Every record below should be repeated exactly, with the pictures left out.

--- Data extract Enclosed Below ---

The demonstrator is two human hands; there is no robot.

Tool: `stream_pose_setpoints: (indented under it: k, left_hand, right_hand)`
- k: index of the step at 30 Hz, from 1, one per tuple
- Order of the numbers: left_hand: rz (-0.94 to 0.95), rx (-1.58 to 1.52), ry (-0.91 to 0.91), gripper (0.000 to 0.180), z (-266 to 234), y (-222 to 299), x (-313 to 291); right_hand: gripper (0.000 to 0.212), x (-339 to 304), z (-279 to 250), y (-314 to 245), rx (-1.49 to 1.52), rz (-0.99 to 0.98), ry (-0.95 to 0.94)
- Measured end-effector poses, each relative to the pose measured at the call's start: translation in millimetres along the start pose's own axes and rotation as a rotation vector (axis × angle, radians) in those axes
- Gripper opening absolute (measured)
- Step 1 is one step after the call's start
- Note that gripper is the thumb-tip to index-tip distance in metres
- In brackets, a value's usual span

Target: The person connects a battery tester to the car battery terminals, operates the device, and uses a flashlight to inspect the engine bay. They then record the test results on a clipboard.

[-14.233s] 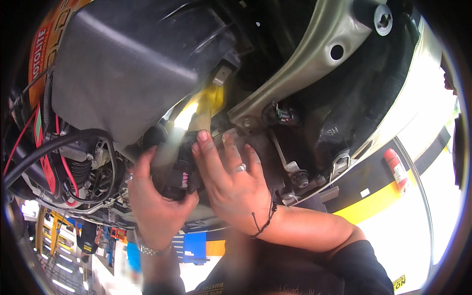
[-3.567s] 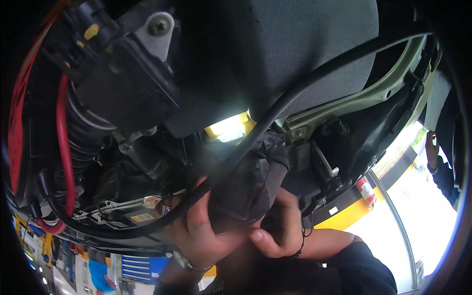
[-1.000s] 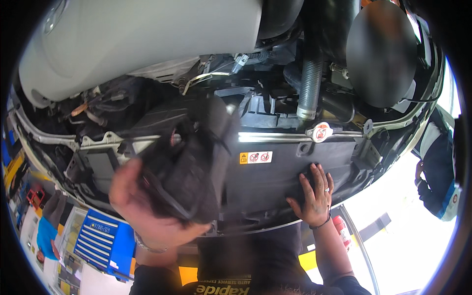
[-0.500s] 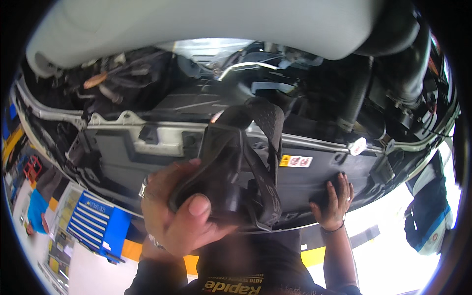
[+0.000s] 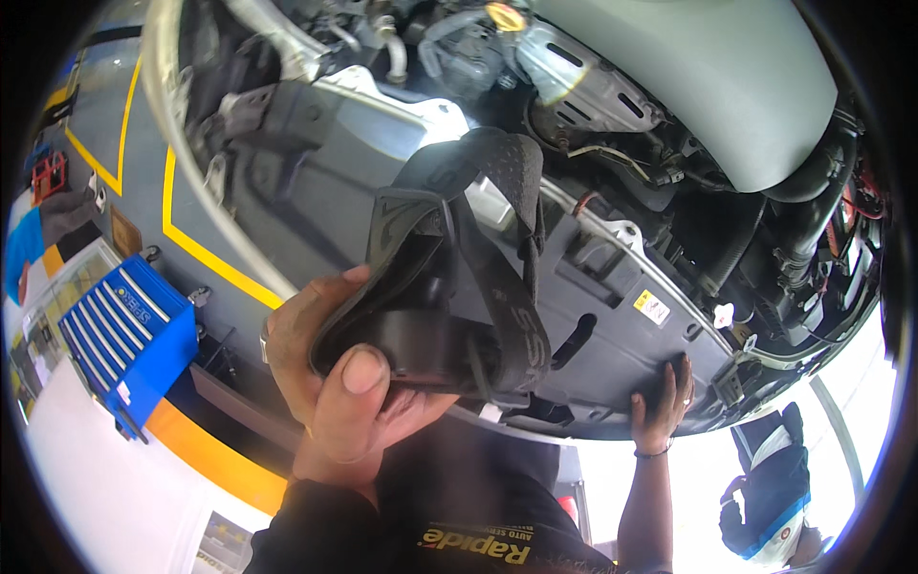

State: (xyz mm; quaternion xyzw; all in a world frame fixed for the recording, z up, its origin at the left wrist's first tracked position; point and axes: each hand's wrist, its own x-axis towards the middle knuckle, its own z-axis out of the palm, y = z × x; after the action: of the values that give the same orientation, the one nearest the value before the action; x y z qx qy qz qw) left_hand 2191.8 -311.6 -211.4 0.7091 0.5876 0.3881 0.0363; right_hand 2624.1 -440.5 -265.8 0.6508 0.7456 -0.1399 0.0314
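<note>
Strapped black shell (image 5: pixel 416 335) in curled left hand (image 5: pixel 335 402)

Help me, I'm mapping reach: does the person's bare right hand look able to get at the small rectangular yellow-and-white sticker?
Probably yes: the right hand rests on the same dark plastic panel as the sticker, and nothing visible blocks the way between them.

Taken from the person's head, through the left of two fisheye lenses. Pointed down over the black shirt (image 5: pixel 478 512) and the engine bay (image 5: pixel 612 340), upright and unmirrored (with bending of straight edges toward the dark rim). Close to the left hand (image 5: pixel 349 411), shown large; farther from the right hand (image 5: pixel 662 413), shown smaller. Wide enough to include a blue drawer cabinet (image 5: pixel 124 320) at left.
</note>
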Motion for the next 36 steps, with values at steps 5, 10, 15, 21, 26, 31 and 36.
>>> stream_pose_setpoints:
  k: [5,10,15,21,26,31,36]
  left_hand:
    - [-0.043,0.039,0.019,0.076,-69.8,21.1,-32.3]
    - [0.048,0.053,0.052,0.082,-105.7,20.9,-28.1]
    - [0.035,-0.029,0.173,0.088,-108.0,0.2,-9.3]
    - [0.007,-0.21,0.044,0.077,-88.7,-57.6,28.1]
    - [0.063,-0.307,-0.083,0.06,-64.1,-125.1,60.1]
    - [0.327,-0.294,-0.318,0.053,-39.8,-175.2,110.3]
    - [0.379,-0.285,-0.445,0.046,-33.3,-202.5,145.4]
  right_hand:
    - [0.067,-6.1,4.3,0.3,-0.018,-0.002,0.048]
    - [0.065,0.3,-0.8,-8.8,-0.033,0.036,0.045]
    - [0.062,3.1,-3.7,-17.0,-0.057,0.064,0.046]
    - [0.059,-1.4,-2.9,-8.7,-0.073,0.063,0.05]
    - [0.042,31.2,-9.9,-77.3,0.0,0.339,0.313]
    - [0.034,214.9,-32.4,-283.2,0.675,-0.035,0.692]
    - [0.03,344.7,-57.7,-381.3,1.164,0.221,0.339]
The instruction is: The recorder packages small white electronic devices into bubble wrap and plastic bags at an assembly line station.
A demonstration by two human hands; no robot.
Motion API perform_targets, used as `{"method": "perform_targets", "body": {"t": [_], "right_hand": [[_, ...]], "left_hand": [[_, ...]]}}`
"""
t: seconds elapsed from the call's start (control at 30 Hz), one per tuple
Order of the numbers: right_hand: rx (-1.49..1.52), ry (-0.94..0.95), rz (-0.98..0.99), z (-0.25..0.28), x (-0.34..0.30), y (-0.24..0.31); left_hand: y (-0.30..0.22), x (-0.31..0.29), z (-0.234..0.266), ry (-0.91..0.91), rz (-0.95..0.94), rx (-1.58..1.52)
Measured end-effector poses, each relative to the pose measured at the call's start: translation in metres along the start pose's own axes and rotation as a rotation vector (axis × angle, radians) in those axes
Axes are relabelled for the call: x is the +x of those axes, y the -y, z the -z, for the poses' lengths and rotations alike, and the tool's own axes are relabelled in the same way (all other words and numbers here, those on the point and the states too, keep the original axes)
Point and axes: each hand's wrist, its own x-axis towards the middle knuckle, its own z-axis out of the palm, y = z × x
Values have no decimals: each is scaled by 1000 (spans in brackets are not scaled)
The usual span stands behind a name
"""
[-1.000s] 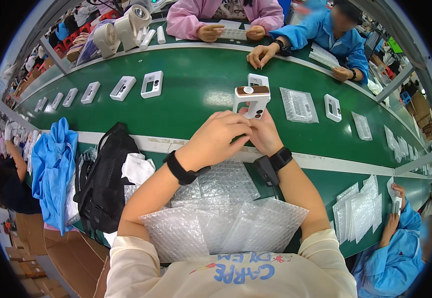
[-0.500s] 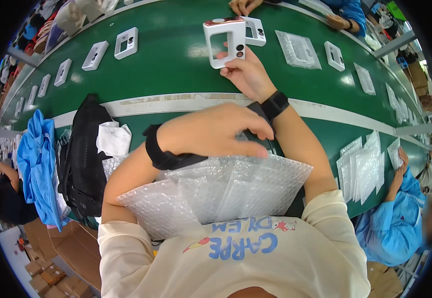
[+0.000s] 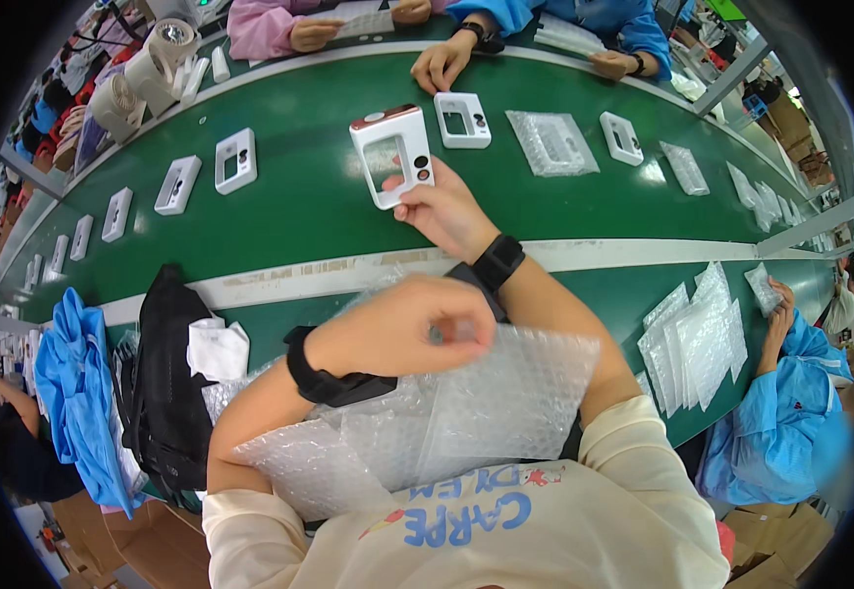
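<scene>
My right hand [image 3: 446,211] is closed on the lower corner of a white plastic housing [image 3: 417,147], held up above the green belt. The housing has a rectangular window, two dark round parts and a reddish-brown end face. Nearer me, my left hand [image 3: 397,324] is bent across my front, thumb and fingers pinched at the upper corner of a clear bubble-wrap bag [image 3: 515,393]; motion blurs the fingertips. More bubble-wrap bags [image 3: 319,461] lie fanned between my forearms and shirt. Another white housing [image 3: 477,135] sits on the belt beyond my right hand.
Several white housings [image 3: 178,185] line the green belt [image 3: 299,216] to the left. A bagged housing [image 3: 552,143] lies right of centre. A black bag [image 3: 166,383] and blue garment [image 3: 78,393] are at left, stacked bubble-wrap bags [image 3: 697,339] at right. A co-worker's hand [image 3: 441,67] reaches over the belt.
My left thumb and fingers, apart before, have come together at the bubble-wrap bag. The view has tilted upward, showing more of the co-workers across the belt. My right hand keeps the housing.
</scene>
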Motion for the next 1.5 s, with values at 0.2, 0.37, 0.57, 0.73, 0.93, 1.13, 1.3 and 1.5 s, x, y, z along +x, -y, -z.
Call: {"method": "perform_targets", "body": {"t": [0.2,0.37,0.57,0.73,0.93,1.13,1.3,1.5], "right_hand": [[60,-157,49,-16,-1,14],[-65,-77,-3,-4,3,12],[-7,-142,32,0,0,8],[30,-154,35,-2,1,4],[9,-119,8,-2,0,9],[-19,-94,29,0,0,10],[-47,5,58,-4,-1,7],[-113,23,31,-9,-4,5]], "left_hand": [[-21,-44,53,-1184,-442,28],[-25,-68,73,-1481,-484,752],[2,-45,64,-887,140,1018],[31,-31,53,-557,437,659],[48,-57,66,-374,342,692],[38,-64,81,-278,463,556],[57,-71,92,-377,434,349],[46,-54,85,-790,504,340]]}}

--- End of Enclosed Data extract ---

Answer to this exercise:
The demonstrator is two human hands; there is no robot.

Tool: `stream_pose_setpoints: (indented under it: k, left_hand, right_hand)`
- k: index of the step at 30 Hz, from 1, one per tuple
- Order of the numbers: left_hand: rz (-0.94 to 0.95), rx (-1.58 to 1.52), ry (-0.91 to 0.91), gripper (0.000 to 0.180), z (-266 to 234), y (-222 to 299), x (-313 to 291); right_hand: gripper (0.000 to 0.212), x (-339 to 304), z (-279 to 250), y (-314 to 245), rx (-1.49 to 1.52), rz (-0.99 to 0.98), ry (-0.95 to 0.94)
- Measured end-effector poses, each relative to the pose measured at the call's start: translation in millimetres along the start pose's own axes and rotation as a rotation vector (axis × angle, radians) in those axes
- Gripper opening absolute (measured)
- Step 1 is one step after the call's start
- Note that gripper is the thumb-tip to index-tip distance in metres
- In brackets, a value's usual span

Target: The person connects a battery tester to the car battery terminals, operates the device, and uses a flashlight to inspect the engine bay. They then record the test results on a clipboard.

[-14.233s] 
[-3.567s] 
[-1.000s] 
[-0.500s] 
[+0.000s] 

State: (xyz mm; quaternion xyzw; all in a world frame fixed for the recording, z up, its origin at the left wrist's first tracked position; point and axes: each hand's wrist, its own x-axis towards the middle knuckle, its own z-axis out of the palm, y = z × x; after the action: of the values that give the same orientation, the one nearest the value before the action; x y z qx qy qz qw) left_hand 2191.8 -311.6 -211.4 0.7091 0.5876 0.3881 0.0363; right_hand 2624.1 -440.5 -265.8 0.6508 0.7456 -0.1399 0.0314
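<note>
Strapped black shell (image 5: pixel 416 335) in curled left hand (image 5: pixel 335 402)

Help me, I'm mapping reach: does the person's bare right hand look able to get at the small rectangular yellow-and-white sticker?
Probably yes: the right hand rests on the same dark plastic panel as the sticker, and nothing visible blocks the way between them.

Taken from the person's head, through the left of two fisheye lenses. Pointed down over the black shirt (image 5: pixel 478 512) and the engine bay (image 5: pixel 612 340), upright and unmirrored (with bending of straight edges toward the dark rim). Close to the left hand (image 5: pixel 349 411), shown large; farther from the right hand (image 5: pixel 662 413), shown smaller. Wide enough to include a blue drawer cabinet (image 5: pixel 124 320) at left.
</note>
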Motion for the next 36 steps, with values at steps 5, 10, 15, 21, 26, 31 and 36.
>>> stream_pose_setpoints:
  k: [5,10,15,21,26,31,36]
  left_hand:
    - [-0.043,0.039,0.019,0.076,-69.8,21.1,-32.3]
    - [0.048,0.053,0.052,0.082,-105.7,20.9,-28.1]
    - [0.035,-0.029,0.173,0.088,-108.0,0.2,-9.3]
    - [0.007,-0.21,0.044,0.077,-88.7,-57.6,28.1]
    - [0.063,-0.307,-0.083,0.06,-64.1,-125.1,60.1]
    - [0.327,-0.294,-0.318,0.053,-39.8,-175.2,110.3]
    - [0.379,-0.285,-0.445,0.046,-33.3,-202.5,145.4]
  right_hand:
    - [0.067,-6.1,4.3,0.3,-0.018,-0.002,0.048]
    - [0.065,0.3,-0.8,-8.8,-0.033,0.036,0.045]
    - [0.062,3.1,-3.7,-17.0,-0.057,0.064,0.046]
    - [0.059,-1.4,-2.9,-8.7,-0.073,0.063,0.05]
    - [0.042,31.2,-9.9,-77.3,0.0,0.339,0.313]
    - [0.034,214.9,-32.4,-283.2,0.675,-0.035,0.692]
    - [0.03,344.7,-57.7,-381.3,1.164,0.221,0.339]
The instruction is: The recorder packages small white electronic devices into bubble wrap and plastic bags at an assembly line station.
A demonstration by two human hands; no robot.
Motion API perform_targets, used as `{"method": "perform_targets", "body": {"t": [_], "right_hand": [[_, ...]], "left_hand": [[_, ...]]}}`
"""
t: seconds elapsed from the call's start (control at 30 Hz), one per tuple
Order of the numbers: right_hand: rx (-1.49..1.52), ry (-0.94..0.95), rz (-0.98..0.99), z (-0.25..0.28), x (-0.34..0.30), y (-0.24..0.31); left_hand: y (-0.30..0.22), x (-0.31..0.29), z (-0.234..0.266), ry (-0.91..0.91), rz (-0.95..0.94), rx (-1.58..1.52)
Measured end-effector poses, each relative to the pose measured at the call's start: translation in metres along the start pose's own axes and rotation as a rotation vector (axis × angle, radians) in those axes
Axes are relabelled for the call: x is the +x of those axes, y the -y, z the -z, for the poses' lengths and rotations alike, and the tool's own axes are relabelled in the same way (all other words and numbers here, those on the point and the states too, keep the original axes)
Point and axes: each hand's wrist, its own x-axis towards the middle knuckle, its own z-axis out of the palm, y = z × x
Values have no decimals: each is scaled by 1000 (spans in brackets are not scaled)
The usual span stands behind a name
"""
[-1.000s] 
[-0.500s] 
[+0.000s] 
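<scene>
My right hand [image 3: 446,211] is closed on the lower corner of a white plastic housing [image 3: 417,147], held up above the green belt. The housing has a rectangular window, two dark round parts and a reddish-brown end face. Nearer me, my left hand [image 3: 397,324] is bent across my front, thumb and fingers pinched at the upper corner of a clear bubble-wrap bag [image 3: 515,393]; motion blurs the fingertips. More bubble-wrap bags [image 3: 319,461] lie fanned between my forearms and shirt. Another white housing [image 3: 477,135] sits on the belt beyond my right hand.
Several white housings [image 3: 178,185] line the green belt [image 3: 299,216] to the left. A bagged housing [image 3: 552,143] lies right of centre. A black bag [image 3: 166,383] and blue garment [image 3: 78,393] are at left, stacked bubble-wrap bags [image 3: 697,339] at right. A co-worker's hand [image 3: 441,67] reaches over the belt.
My left thumb and fingers, apart before, have come together at the bubble-wrap bag. The view has tilted upward, showing more of the co-workers across the belt. My right hand keeps the housing.
</scene>
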Motion for the next 1.5 s, with values at 0.2, 0.37, 0.57, 0.73, 0.93, 1.13, 1.3 and 1.5 s, x, y, z along +x, -y, -z.
Call: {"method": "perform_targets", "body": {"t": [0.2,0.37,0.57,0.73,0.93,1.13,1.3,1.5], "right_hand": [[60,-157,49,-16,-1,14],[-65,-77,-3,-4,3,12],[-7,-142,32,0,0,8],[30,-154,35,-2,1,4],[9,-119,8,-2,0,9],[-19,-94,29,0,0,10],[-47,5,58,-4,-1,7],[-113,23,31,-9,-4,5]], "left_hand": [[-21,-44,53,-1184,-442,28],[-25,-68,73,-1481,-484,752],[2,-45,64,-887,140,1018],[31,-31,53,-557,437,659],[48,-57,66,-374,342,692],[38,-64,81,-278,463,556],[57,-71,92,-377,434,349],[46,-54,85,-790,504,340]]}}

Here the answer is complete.